A Note On Serving Sizes
Serving sizes are a very personal thing, making it very difficult for me to select a serving size that suits everyone. While this is listed as 4 servings, some people would prefer to have more than one serving. I typically serve this dish as 2 large dinner portions. The pictures show one batch (four servings).
Coconut Lime Chicken & Pasta
- Fillet the chicken breast and pound the pieces to an even thickness. [Optionally, tenderize the chicken with baking soda. Dust the baking soda lightly over both sides of the fillets. Let sit for 15 minutes, then rinse off all the baking soda and pat dry with paper towels.] Season the chicken all over with salt and black pepper.
- Mix together the sauce ingredients and set aside.
- Begin boiling a large pot of salted water for the pasta as you prep other ingredients. Boil pasta per package instructions for al dente, then drain a set aside, keep covered. (I typically add the pasta to the water during step 5)
- Heat the oil in a skillet over medium-high heat. Sauté the chicken until each side has some browning and the chicken is cooked through or mostly cooked through, about 3 to 4 minutes per side. Remove chicken to a cutting board.

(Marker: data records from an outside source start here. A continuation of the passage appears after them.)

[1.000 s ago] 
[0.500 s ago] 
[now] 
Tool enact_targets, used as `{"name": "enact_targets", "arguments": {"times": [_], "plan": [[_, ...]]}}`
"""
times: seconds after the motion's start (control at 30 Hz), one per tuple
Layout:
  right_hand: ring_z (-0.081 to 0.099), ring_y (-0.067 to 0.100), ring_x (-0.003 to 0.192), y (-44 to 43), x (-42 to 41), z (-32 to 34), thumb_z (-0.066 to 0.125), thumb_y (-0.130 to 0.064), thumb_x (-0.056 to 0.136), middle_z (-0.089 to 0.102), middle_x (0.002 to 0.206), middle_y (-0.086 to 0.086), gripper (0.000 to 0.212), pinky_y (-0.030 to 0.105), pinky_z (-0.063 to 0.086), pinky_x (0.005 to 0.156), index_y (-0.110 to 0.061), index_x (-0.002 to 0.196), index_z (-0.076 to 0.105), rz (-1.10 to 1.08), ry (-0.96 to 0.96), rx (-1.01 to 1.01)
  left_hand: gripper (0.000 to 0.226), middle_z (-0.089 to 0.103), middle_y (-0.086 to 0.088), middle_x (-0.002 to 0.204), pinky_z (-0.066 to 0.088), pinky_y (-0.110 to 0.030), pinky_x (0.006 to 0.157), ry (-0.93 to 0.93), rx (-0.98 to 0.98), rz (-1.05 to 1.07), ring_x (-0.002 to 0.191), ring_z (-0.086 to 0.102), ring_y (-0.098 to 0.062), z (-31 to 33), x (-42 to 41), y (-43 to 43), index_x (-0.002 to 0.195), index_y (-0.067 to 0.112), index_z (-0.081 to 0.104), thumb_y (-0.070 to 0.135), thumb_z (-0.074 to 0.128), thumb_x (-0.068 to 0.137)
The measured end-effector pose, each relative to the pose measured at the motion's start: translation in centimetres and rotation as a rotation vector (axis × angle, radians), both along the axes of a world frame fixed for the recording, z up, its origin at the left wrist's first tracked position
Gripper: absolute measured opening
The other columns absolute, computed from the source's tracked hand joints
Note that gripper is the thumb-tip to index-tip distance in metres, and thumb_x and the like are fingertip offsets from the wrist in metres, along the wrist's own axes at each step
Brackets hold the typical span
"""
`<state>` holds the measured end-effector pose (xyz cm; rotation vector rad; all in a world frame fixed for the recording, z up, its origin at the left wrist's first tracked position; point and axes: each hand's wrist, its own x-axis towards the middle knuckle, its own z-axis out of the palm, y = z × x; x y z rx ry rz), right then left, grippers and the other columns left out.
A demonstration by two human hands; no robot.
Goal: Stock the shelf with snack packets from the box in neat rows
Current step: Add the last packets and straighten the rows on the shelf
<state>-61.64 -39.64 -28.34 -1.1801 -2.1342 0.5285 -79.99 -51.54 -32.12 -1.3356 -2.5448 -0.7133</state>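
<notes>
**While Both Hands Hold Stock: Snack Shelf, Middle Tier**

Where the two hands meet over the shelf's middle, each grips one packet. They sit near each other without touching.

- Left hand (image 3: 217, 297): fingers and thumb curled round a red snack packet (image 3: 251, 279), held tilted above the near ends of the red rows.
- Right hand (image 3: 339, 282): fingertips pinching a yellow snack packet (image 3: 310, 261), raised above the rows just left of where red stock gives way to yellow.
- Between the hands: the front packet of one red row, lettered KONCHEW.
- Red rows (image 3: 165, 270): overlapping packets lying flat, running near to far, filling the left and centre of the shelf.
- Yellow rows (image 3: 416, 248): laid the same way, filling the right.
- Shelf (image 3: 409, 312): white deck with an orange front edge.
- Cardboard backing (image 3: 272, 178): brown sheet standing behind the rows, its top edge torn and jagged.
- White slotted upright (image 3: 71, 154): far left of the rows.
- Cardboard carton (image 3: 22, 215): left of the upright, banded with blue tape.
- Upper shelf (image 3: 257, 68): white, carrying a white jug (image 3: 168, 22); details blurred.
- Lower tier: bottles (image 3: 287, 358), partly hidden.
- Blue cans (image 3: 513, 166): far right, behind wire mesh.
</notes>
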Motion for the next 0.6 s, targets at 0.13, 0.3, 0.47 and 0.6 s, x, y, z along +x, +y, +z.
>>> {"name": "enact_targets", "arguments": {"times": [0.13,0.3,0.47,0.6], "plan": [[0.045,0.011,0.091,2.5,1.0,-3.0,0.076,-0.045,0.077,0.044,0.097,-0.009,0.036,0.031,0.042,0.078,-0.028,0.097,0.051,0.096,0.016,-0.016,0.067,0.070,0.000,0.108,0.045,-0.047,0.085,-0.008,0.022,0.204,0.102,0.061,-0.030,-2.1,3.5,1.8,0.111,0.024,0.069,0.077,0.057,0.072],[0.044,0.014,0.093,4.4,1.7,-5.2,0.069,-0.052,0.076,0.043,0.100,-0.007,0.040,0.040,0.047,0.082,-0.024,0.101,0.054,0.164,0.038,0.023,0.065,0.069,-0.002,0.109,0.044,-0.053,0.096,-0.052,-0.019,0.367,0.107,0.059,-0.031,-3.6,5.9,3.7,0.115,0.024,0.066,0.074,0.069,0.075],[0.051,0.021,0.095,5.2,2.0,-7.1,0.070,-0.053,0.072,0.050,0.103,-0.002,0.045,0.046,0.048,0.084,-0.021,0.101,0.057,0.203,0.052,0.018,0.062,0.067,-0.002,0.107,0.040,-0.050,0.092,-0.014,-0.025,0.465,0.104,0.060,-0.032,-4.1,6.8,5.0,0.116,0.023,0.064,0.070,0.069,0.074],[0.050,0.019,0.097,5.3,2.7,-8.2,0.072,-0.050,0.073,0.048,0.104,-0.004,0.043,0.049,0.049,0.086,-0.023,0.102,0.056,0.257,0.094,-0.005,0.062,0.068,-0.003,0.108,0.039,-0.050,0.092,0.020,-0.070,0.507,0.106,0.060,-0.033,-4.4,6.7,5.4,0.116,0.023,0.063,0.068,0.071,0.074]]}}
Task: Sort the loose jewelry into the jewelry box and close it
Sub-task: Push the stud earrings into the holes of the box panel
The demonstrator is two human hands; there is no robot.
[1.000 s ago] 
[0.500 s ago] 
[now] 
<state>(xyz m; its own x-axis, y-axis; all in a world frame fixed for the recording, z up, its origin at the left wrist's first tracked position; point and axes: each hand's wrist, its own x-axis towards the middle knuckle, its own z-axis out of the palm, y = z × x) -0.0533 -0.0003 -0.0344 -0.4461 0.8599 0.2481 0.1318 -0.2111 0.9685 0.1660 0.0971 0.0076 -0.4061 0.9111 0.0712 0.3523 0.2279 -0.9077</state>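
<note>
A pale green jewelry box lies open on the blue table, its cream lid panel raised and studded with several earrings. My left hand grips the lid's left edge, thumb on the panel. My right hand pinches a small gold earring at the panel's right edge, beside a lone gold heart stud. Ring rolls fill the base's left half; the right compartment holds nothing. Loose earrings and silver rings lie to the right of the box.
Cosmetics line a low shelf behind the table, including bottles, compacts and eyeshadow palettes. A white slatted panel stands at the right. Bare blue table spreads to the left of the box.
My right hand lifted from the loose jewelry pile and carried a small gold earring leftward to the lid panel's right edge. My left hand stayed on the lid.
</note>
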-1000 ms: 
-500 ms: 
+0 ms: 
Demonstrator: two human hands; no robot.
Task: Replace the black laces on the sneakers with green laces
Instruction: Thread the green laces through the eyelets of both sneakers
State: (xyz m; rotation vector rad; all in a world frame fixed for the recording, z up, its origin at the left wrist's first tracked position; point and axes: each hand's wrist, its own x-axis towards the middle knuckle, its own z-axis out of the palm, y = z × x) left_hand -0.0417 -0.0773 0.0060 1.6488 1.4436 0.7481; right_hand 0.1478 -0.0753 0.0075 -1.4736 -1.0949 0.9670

- Carefully wipe the skillet clean of excess oil, then add the coconut milk mixture. Once it’s boiling reduce heat to medium low, add the chicken back to the pan let simmer for ~5 minutes, occasionally spooning the sauce over the chicken. Remove the chicken back to the cutting board and ensure it’s cooked through. Allow the chicken to rest under foil, and continue to reduce the sauce until it’s thick enough that a spatula pushed through the sauce briefly leaves streaks in the pan, about 5 minutes. (Note, if you taste the sauce on its own, the lime flavor will be very strong, but this is mellowed when served with the pasta)
- Once the sauce is ready, remove from heat and reserve about 2 tbsp (for topping the chicken). Toss the pasta in the remainder of the sauce. Plate the pasta, and top with the chicken sliced into bite sized pieces. Top the chicken with the remaining sauce and garnish the whole dish with the cilantro.